The NAMIC dataset (http://hdl.handle.net/1926/1687) was acquired using a 3-T General Electric (GE) device at Brigham and Women’s Hospital in Boston, MA. An eight-channel coil was employed to perform parallel imaging by using array spatial sensitivity encoding techniques1. The parameters of structural MRI were as follows: \(\hbox {TR} = 7.4\ \hbox {ms}\), \(\hbox {TE} = 3\ \hbox {ms}\), \(25.6\ \hbox {cm}^2\ \hbox {FoV}\), and \(\hbox {matrix} =256 \times 256\).

Clinical fetal MRI dataset

The eight clinical fetal MRI data was provided by the First Affiliated Hospital of Xi’an Jiaotong University. Images were continuously collected from September 2017 to October 2018 using GE 3.0-T MRI scanner (Discovery 750W; GE Medical system, Milwaukee, WI; \(240\times 204\times 256\ \hbox {mm}\) FoV; 4-mm slice thickness; \(\hbox {TE}=85\) ms) for fetal-head MRI. Eight pregnant volunteers used silent sequences, which contained silent T2 half-Fourier acquisition single-shot fast-spin-echo axial, sagittal, and coronal. These eight women underwent MRI scans because of health concerns. We performed the experiments by following the safety guidelines for MRI research. All patients signed informed consent forms, and the clinical protocol was approved by the Institutional Review Board of the First Affiliated Hospital of Xi’an Jiaotong University in Xi’an Shaanxi, China on February 25, 2019. The experimental data were completely de-identified, so that any related information of the subject cannot be retrieved.

Training details

In order to validate our model, one tenth of the sections from each sequence of MRI were selected as validation data.
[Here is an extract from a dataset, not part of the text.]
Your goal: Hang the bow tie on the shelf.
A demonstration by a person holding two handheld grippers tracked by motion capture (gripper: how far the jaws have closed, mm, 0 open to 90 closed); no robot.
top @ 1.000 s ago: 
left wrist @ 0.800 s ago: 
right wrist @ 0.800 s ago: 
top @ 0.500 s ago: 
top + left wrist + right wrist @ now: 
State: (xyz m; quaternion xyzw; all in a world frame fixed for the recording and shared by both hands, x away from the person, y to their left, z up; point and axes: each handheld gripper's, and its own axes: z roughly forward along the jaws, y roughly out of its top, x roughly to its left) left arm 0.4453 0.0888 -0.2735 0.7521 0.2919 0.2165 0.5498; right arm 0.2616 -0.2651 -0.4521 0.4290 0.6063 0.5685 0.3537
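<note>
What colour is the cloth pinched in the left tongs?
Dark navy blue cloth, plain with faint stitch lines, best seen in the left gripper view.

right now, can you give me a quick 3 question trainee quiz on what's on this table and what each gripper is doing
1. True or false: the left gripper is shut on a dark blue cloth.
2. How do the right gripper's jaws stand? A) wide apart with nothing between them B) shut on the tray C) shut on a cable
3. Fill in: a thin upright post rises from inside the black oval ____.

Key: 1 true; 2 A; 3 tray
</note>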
We sliced Kirby21 and NAMIC datasets into 2D images. The total number of images is 1921. The whole images are split into 7:1:1:1 ratio as 1345 training, 192 for optimizing network weights, 192 for choosing hyper-parameters, and 192 for testing. We chose data from KKI2009-06 to KKI2009-42 in Kirby 21 to train the model. KKI2009-01, KKI2009-02, KKI2009-03, KKI2009-04, and KKI2009-05 were used for testing. We tested the model from case01011 to case01034 NAMIC. The remaining images were used for training. All eight fetal brain MRIs were used for testing. LR images were generated using a scale factor of two.
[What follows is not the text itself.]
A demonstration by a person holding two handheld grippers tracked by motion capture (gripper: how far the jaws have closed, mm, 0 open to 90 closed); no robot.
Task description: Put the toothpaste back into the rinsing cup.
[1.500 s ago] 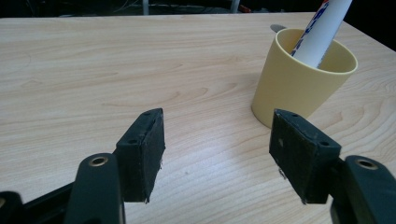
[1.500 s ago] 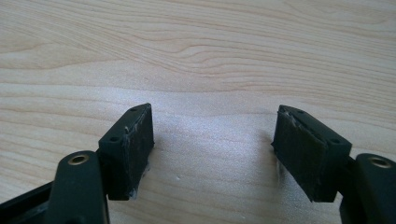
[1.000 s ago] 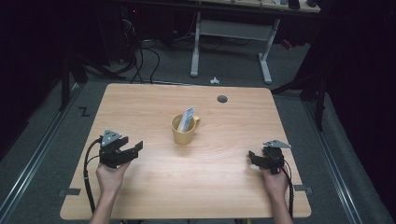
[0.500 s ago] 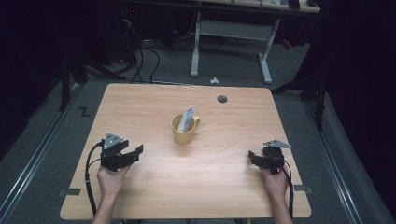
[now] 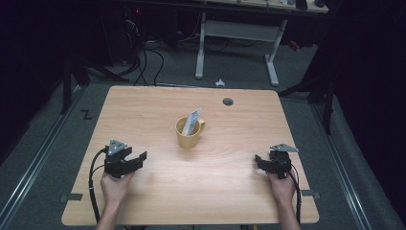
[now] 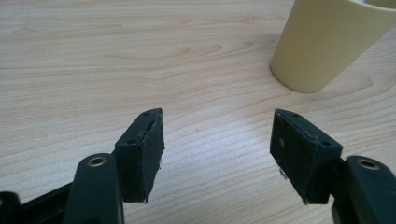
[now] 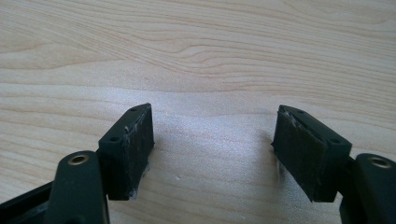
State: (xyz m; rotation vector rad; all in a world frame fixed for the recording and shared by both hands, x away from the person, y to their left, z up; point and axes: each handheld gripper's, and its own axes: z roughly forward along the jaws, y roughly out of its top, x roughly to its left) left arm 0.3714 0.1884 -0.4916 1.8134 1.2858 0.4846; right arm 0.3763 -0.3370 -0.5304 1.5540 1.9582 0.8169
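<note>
Mug (image 5: 189, 134): mid-table, upright, packet (image 5: 192, 122) leaning inside, apart from both claws.
Left gripper (image 5: 137, 160): released, empty, aimed toward mug for approach.
Right gripper (image 5: 261, 161): released, empty, parked near right edge.

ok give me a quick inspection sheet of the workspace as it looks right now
surface: light wood table, with a round grommet hole near its far edge
job's things: yellow mug near the middle, upright, a pale packet standing in it
clutter: nothing seen on the table
grippers: left gripper low over the near left, jaws open, nothing between them, pointing toward the mug; right gripper over the near right, jaws open over bare wood
cables: a black cable trails from the left gripper, another cable from the right; loose cables lie on the floor beyond
surroundings: dark room, white desk legs behind, small white object on the floor
</note>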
We initialized the network using the model of Lai4. The slope of leaky rectified linear units was \(-0.2\). We padded zeros to make sure that the size of the feature map for each layer is the same as the input. And we trained the model by randomly sampling 64 patches whose sizes were all \(128\times 128\). We set the momentum parameter to 0.9 and the weight decay to \(1e{-4}\). The learning rate was initialized to \(1e{-5}\) and decreased by a factor of two at every 50 epochs. We trained the original codes of the compared methods to calculate the runtime on the same computer with an Intel i7 processor (64-GB RAM) and Nvidia Tesla V100 graphics processor (16-GB Memory).